Ab dem 14. Oktober 2025 sollen die neuen Kameras die Auslastung der Hallen überwachen. Die niedrig auflösenden Sensoren – mit nur 160 x 90 Pixeln – erkennen Bewegungen, filmen aber keine Personen. Stattdessen analysiert eine KI die Daten, um zu zeigen, wann Bereiche stark frequentiert oder leer sind.
Der Sportverein Rot-Weiß Röttgen hat jedoch Zweifel an der Sicherheit des Systems geäußert. Die Mitglieder wurden über die Überwachung informiert, der Verein hofft nun, dass die Stadt das Pilotprojekt aufgibt. Bis auf Weiteres bleiben die Kameras abgeschaltet, während die Diskussionen andauern.

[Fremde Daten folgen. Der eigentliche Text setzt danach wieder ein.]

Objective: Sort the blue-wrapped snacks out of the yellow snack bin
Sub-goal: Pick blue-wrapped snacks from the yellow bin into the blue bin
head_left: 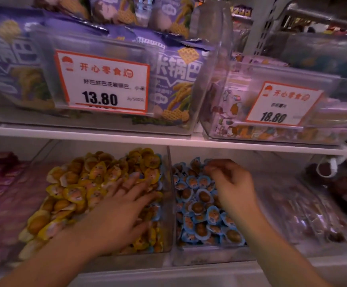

Um Bedenken zu zerstreuen, plant Bonn einen Informationsbrief, der die Funktionsweise der Technologie erklärt. Ein Rechtsstreit zwischen der Stadt und dem Verein ist jedoch nicht ausgeschlossen.
Ziel des Systems ist es, die Hallennutzung zu optimieren – doch es stößt auf Widerstand bei den Nutzer:innen. Sollte das Pilotprojekt fortgeführt werden, wird es auf anonymisierte Daten statt auf Aufnahmen setzen. Ob es wie geplant startet, hängt davon ab, ob die Bedenken bis zum Stichtag ausgeräumt werden können.